◆ The task ◆
Copy exactly the lines of the data below that run from the line holding "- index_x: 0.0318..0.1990" through the line holding "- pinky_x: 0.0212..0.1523", both ends included.

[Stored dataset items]

|---|

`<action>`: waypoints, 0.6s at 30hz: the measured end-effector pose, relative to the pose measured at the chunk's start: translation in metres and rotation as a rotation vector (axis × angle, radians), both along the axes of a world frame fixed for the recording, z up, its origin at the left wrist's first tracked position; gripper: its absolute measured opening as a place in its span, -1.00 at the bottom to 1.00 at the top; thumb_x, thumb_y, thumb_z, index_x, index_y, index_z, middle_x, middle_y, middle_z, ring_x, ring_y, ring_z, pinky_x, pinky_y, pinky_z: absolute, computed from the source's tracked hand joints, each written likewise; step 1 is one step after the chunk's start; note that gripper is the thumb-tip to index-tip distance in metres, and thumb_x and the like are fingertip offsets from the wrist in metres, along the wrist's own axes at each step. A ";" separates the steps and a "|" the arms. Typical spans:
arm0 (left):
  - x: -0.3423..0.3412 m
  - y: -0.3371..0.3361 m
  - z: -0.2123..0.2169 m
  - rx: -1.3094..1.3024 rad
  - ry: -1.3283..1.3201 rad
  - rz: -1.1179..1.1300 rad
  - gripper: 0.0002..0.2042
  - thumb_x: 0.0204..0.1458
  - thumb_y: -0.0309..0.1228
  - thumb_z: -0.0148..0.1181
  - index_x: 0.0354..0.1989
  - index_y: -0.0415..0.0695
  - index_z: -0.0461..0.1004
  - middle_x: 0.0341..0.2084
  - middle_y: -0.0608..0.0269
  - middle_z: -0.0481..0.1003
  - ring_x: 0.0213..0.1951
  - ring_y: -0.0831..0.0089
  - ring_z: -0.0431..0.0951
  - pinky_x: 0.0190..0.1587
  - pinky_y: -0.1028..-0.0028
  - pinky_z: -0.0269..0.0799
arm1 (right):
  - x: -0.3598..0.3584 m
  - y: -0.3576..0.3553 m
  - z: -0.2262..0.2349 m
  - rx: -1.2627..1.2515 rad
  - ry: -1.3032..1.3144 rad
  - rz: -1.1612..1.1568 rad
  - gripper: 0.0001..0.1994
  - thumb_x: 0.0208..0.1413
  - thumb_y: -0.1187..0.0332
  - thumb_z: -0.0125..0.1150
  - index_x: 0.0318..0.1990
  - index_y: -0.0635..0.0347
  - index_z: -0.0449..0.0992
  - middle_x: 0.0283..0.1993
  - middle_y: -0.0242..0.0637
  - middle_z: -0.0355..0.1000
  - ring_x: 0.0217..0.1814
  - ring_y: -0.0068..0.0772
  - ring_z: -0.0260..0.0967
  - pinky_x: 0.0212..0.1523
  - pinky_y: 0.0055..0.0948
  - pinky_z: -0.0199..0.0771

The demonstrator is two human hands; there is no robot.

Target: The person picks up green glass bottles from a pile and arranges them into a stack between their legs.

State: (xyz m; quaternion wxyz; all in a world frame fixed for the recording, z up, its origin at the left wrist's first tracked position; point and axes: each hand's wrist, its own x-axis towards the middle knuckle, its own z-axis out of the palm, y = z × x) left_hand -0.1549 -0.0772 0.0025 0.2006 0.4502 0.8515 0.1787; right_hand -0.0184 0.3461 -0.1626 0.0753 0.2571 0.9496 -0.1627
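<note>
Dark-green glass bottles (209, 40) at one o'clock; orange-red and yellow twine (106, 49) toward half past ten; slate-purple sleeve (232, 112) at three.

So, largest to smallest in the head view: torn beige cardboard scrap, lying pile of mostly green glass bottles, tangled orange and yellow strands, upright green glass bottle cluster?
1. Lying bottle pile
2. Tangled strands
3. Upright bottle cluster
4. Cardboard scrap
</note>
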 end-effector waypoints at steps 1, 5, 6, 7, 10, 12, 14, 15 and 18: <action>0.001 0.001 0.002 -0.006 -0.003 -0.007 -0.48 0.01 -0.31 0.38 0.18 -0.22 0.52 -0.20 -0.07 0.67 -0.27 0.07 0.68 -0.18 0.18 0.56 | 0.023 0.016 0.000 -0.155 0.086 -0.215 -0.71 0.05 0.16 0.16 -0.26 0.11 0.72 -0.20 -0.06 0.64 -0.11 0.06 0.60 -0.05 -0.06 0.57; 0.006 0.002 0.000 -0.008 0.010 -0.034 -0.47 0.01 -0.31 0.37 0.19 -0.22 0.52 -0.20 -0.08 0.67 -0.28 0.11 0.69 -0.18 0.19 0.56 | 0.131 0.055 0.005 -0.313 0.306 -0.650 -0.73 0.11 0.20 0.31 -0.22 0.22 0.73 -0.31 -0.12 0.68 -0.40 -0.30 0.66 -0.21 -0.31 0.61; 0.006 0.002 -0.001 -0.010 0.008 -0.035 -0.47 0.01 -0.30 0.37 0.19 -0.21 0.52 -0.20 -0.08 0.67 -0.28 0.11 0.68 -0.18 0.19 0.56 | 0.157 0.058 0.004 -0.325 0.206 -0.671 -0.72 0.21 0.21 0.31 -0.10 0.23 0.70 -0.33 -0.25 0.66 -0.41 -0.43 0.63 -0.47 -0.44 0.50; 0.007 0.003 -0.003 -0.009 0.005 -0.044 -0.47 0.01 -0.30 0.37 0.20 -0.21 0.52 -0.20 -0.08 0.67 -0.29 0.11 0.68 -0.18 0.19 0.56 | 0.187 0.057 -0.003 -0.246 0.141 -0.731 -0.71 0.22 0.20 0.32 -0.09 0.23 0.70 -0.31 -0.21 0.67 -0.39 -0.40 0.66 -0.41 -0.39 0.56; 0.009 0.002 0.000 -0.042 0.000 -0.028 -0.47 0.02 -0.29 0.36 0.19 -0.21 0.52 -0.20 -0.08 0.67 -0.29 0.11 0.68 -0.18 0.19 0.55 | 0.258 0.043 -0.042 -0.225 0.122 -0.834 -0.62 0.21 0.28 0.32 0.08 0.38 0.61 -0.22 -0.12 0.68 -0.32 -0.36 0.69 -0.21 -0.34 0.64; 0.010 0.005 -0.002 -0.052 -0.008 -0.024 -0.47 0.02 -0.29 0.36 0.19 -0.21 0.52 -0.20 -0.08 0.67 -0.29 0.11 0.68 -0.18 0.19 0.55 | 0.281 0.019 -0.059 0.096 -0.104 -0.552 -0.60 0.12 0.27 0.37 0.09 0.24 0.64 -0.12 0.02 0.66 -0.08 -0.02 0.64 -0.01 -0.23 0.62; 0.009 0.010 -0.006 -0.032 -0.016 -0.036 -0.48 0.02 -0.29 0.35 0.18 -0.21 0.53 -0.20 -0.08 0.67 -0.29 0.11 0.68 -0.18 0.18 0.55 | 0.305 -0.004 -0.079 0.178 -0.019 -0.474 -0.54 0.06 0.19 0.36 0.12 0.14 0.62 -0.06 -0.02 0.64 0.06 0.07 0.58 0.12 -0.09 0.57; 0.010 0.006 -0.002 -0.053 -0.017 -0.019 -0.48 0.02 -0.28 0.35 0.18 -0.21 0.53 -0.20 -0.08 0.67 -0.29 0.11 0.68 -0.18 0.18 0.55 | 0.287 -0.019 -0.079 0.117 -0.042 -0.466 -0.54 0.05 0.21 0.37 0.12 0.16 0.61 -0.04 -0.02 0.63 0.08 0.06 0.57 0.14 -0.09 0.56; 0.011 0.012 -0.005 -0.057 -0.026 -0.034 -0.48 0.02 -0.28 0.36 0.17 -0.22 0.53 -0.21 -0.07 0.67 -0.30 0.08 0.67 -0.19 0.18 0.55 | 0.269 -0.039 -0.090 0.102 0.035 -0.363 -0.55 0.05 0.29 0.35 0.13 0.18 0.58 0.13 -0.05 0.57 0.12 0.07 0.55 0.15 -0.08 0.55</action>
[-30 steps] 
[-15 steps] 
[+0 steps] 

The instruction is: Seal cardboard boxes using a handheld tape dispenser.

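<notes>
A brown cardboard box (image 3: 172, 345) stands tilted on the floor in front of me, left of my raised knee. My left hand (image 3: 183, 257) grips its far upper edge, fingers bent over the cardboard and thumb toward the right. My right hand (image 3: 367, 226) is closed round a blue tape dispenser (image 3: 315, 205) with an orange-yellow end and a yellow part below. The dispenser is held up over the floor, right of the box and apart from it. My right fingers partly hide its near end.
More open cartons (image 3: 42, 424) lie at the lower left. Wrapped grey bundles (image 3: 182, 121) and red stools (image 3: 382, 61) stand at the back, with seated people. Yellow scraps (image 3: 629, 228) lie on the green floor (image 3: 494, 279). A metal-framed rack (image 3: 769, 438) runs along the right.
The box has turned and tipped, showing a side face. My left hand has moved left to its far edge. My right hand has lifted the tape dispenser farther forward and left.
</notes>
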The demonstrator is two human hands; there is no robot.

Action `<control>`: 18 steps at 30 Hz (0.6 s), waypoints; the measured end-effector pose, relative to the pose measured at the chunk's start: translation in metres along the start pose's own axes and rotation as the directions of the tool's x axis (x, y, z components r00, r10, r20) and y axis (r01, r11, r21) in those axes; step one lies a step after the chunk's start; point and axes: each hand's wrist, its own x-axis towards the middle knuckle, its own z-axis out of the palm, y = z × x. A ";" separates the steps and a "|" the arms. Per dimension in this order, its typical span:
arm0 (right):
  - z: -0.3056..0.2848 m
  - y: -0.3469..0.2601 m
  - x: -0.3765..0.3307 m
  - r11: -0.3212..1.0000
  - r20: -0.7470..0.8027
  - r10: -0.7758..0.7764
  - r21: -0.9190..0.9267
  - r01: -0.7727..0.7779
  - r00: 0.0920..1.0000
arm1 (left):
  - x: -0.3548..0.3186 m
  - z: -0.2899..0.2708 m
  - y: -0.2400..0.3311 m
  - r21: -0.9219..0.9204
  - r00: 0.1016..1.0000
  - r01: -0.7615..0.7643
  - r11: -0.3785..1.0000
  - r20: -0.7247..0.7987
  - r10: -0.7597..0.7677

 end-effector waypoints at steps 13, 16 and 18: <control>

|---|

◆ Exercise solution ◆
  - index_x: 0.0318..0.1990
  - index_y: -0.0635..0.0347
  - index_z: -0.0449..0.0992
  - middle_x: 0.0283..0.1993
  - middle_y: -0.0242..0.0637
  - middle_z: -0.0355..0.1000
  - ring_x: 0.0217..0.1814
  - ring_y: -0.0068..0.0772
  - ring_z: -0.0260..0.0967
  - pinky_x: 0.0212..0.1523

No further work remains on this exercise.